In the listing below, find the line that contains "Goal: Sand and" and the line that contains "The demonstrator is". Quote both and every line between them, exactly, and nothing more.

------------------------

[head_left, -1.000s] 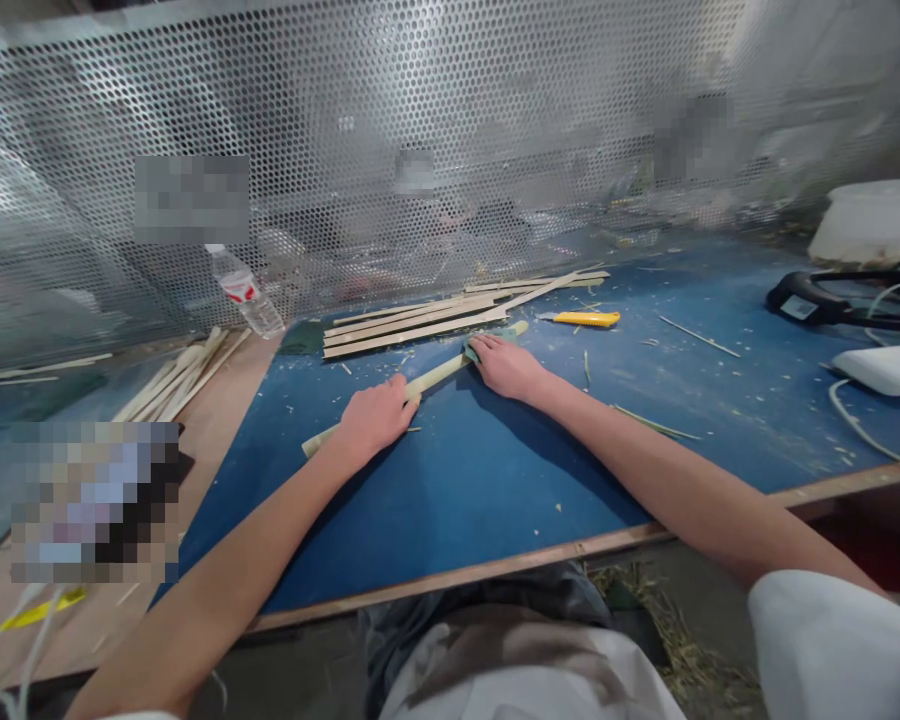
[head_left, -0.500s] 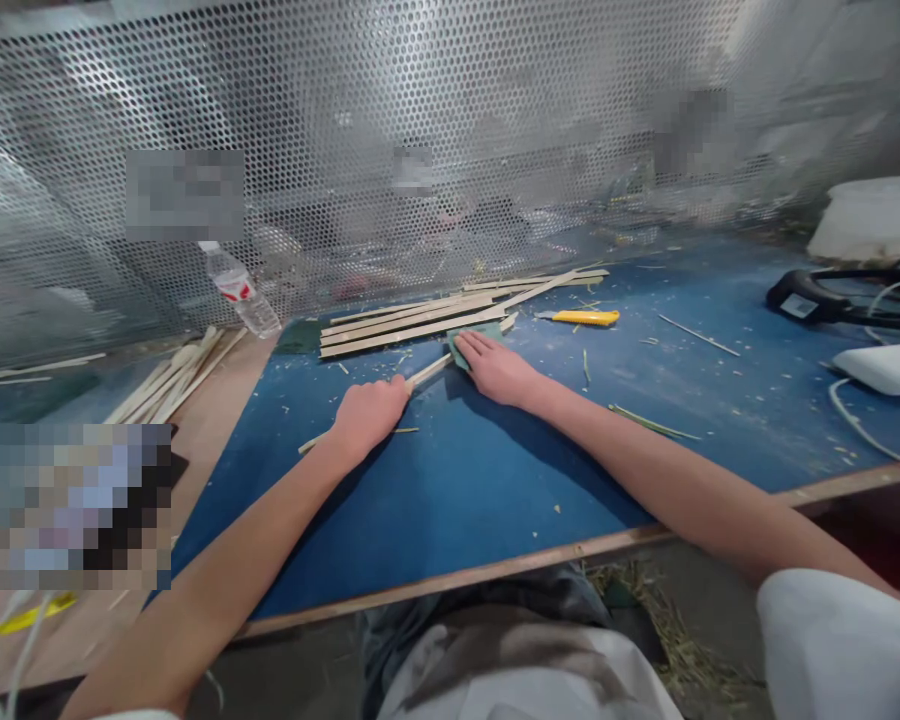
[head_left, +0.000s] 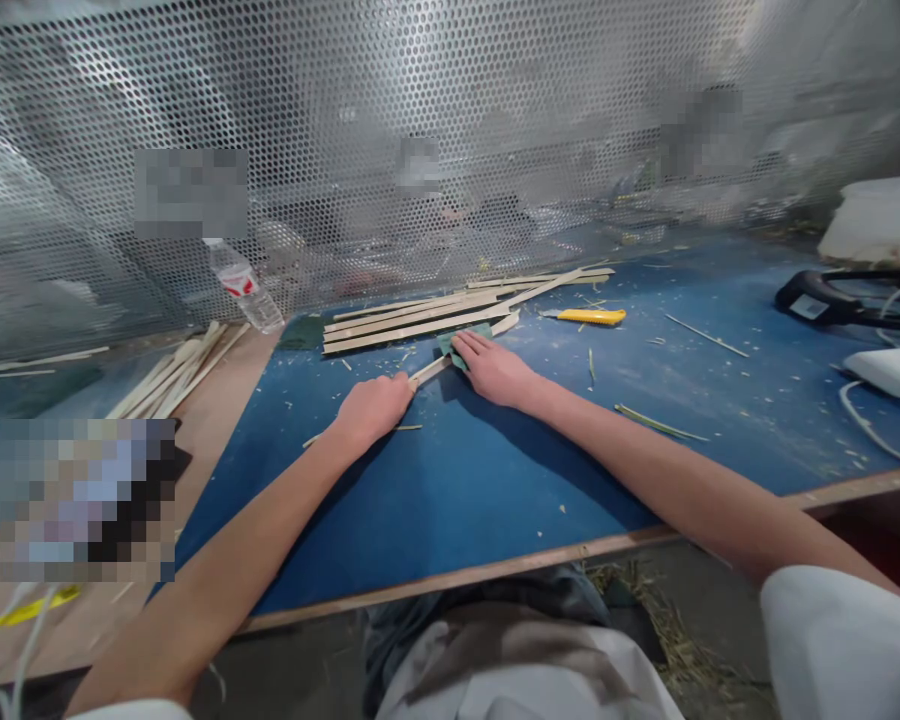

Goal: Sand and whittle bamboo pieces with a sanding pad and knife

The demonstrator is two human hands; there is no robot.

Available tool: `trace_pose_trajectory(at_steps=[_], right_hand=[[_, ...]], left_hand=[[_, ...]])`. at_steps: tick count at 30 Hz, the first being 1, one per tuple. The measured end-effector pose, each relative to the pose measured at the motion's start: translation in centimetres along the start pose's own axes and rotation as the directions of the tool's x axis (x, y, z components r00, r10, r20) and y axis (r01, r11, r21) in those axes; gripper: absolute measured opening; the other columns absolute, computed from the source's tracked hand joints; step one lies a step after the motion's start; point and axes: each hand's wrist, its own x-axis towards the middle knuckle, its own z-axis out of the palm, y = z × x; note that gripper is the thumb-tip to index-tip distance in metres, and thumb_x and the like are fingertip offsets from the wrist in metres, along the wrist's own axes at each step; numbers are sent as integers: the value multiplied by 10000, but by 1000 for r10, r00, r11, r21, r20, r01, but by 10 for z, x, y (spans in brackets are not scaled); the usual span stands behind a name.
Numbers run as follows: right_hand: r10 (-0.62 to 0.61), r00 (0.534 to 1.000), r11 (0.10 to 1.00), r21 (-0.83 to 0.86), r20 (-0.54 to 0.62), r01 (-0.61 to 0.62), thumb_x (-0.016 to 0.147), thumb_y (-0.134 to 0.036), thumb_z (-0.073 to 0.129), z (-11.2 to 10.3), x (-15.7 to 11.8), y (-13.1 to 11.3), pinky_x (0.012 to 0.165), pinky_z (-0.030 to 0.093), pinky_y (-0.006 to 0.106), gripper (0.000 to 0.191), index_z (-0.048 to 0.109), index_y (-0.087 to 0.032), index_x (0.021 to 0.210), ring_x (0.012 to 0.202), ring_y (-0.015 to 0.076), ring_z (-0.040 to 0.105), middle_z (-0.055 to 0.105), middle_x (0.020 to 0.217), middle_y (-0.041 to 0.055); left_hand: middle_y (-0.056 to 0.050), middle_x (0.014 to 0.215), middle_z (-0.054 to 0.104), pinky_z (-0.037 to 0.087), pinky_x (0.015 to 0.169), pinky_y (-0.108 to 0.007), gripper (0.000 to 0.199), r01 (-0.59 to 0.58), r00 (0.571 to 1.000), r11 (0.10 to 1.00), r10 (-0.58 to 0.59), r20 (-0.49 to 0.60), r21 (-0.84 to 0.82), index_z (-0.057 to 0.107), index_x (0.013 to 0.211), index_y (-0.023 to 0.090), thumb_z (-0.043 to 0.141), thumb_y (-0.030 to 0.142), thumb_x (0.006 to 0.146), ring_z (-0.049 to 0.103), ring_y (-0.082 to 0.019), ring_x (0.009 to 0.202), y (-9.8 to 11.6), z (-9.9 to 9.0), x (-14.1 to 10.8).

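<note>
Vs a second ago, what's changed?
Right hand slid the green pad along the held strip toward the left hand. The strip shows narrower between the hands, apparently turned. Nothing let go or newly taken: left grip on the strip, right on the pad. Unchanged: yellow knife, bottle, loose strips behind.

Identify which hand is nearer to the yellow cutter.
Right. The right hand, on the green pad, is to the left of the yellow cutter and closer to the person; the left hand, holding the pale strip, is farther left.
</note>
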Motion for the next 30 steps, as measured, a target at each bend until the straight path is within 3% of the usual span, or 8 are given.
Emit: trace_pose_trajectory(at_steps=[7,10,14,16,20,22,27,30], right_hand=[[-192,981,981,8,3,192,987,-248,457,2,3,-43,1214,351,438,533,463,-24,1471,1435,289,446,500,1518,213],[-172,985,985,30,5,172,996,-258,466,-2,4,-24,1202,371,415,510,492,-34,1454,1403,276,490,528,1496,205],[-35,999,999,30,-3,35,977,-157,409,-7,1,4,1193,382,449,479,518,-35,1428,1399,269,499,554,1463,226],[-27,1000,999,39,-10,28,966,-144,405,-5,0,-3,1197,377,467,494,507,-29,1435,1421,273,473,543,1470,235],[-179,984,981,81,0,178,973,-163,406,2,1,-33,1223,344,435,515,478,-53,1472,1462,254,415,486,1534,199],[-181,983,979,93,1,180,977,-165,396,2,2,-32,1224,343,439,517,474,-73,1481,1461,247,417,481,1543,182],[-9,1000,999,52,8,8,958,-139,398,-3,1,-6,1208,360,472,509,498,-65,1452,1426,265,465,530,1495,203],[-102,995,992,75,-9,102,963,-155,401,0,0,-22,1209,361,460,518,481,-72,1468,1442,255,444,519,1510,189]], left_hand=[[-187,1020,755,568,798,-404,491,-13,999,1000,13,-29,23,629,1174,131,256,428,1053,748,-324,944,-2,6,0],[-178,1012,757,564,816,-386,516,4,1000,1000,-4,-6,7,634,1170,139,255,469,1052,743,-312,966,0,3,-2],[-182,1005,754,561,834,-399,533,19,1000,1000,-19,19,-10,649,1148,135,263,489,1049,733,-326,1003,3,-1,-1],[-190,1001,753,563,828,-411,532,8,1000,1000,-7,12,-15,655,1137,126,273,485,1048,734,-340,1000,2,0,-1],[-191,996,754,569,799,-407,485,-10,1000,1000,10,-14,-5,638,1158,115,275,417,1053,745,-339,958,-1,4,0],[-188,995,754,573,788,-409,480,-11,1000,1000,11,-22,-7,640,1151,120,277,416,1053,746,-340,950,-2,6,0],[-197,972,751,576,791,-435,536,-12,1000,1000,12,-13,-12,665,1114,122,278,487,1046,741,-355,952,-1,7,4],[-213,989,747,574,801,-449,498,-16,1000,1000,16,-16,-4,647,1154,100,287,429,1049,739,-362,964,-1,7,3]])
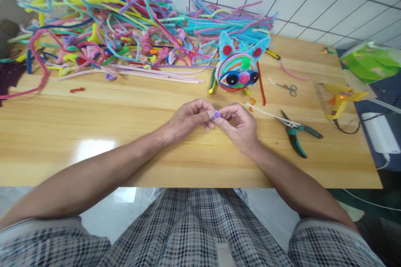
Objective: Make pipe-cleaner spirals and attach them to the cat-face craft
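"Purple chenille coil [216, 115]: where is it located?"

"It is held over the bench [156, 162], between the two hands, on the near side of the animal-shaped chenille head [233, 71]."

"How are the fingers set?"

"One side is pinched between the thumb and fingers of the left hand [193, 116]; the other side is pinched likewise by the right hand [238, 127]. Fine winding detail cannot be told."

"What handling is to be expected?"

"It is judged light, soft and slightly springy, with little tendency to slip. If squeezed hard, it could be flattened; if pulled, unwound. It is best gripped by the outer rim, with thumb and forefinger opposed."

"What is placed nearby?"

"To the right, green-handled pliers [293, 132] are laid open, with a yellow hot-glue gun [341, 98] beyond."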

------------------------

Answer space
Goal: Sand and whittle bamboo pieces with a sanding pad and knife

The demonstrator is two human hands; there is no robot.

The required output has now been supplied.